Gregg Popovich notched the NBA’s all-time regular-season wins record, a cool feat for a 73-year-old whose teams annually made deep playoff runs, but now, in the midst of the early stages of a rebuild, seems to continue coaching, because he can’t imagine anything else. From afar, it seems there might be a certain beauty in that, particularly given how his life has changed in recent years.
LeBron James logged his 10,000th assist last season, making him the only player in league history to notch at least 10,000 points, 10,000 rebounds and 10,000 assists. (To be clear: James—who turns 38 on Friday—has more than 37,000 points to his name.) That, of course, is a precursor to the fact that the Lakers star is poised to become the league’s all-time leading scorer in the next month and a half or so if he can stay healthy. Enjoy him or not; the moment will be cool. It’s still surreal to think about how obnoxiously high the expectations were on James from the time he was a teenager. And he’s somehow exceeded them all with flying colors, even as his current team struggles standings-wise.
It always felt kind of stupid that Curry had never won a Finals MVP in his career. But his showing in this most recent iteration was undeniable (even with Andrew Wiggins playing the best, most complete basketball of his life).
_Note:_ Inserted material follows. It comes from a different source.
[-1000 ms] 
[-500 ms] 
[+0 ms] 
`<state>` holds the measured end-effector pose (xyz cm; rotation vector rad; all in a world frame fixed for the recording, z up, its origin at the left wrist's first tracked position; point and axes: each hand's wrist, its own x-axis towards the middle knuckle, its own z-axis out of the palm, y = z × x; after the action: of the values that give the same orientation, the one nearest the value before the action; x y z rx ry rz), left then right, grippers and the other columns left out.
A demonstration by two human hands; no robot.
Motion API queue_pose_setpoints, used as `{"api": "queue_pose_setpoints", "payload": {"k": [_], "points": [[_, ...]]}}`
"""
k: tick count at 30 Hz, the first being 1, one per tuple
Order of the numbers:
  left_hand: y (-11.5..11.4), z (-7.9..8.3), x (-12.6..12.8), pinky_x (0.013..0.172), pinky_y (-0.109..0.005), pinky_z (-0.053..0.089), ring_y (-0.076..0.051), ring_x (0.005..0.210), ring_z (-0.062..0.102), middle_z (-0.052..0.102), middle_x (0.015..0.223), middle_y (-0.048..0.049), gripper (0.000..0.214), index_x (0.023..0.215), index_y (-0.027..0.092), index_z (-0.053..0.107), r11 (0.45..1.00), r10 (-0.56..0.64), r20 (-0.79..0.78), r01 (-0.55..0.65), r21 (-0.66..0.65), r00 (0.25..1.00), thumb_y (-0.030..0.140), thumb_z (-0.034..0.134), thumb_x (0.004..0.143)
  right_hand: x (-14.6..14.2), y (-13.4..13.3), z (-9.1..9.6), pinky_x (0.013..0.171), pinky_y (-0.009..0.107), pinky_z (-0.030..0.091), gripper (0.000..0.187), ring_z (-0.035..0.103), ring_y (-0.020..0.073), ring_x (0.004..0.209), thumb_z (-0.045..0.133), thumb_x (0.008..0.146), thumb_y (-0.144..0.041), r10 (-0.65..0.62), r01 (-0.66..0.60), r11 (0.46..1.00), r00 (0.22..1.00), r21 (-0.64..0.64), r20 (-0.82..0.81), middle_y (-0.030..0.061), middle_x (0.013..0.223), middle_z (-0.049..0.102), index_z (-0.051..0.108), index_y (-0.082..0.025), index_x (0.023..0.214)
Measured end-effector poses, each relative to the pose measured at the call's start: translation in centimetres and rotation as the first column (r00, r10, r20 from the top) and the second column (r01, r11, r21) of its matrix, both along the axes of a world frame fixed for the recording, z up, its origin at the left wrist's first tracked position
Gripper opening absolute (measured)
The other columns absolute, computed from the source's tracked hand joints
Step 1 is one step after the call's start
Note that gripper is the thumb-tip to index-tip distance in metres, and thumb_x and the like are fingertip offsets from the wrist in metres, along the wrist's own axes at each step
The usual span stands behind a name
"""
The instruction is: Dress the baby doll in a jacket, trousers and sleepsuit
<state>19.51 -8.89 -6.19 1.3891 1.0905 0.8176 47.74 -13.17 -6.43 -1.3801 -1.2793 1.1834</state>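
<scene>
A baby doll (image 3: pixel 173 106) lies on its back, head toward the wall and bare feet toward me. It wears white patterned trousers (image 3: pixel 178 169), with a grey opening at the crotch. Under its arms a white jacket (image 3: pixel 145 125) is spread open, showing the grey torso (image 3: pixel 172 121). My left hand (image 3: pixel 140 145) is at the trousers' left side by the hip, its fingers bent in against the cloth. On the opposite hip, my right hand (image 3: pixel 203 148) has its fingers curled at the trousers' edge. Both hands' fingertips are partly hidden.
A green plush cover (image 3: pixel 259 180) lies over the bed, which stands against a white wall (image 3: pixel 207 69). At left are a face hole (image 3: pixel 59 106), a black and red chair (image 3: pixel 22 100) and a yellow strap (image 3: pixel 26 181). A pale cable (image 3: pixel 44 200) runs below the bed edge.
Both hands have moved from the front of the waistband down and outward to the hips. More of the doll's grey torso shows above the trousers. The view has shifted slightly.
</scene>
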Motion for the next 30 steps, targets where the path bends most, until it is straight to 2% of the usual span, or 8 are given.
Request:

The Game 4 performance was Curry’s masterpiece. He had 10 rebounds, making him just the second point guard of all time, after Magic Johnson, to log a 40 and 10 Finals game as a floor general. He connected on 7-for-14 from distance, including a number of high, high-difficulty jumpers, with almost no space. But he artfully used his long-range assassin skills to blow past overly aggressive defenders and score underneath a number of times. It all helped keep the Warriors within striking distance in the second half, just long enough for Curry and the Dubs to earn the enormous road tilt to tie things at two games apiece when the Celtics had previously been ahead, 2–1. (Not that it’s on the same level, but Steph also connected for an NBA-record 16 threes in the February All-Star Game, in which he dropped 50.)
For years, people have said how embarrassing it is for a league MVP to not be able to celebrate the award victory in front of a home crowd while still in the playoffs. That wasn’t possible here after a while: Nikola Jokić, on an injury-plagued Nuggets club, had been eliminated in the first round by the defending-champion Warriors.
https://www.youtube.com/watch?v=uCvMAVz0syk
So, naturally, that meant the team and the league surprising Jokić with the MVP award while he was tending to his horse stable in Serbia. It was an amazing scene that spoke to how global a sport the NBA has become, with many of the perennial candidates—Jokić, Giannis, Luka and Joel Embiid—all being players born outside the U.S.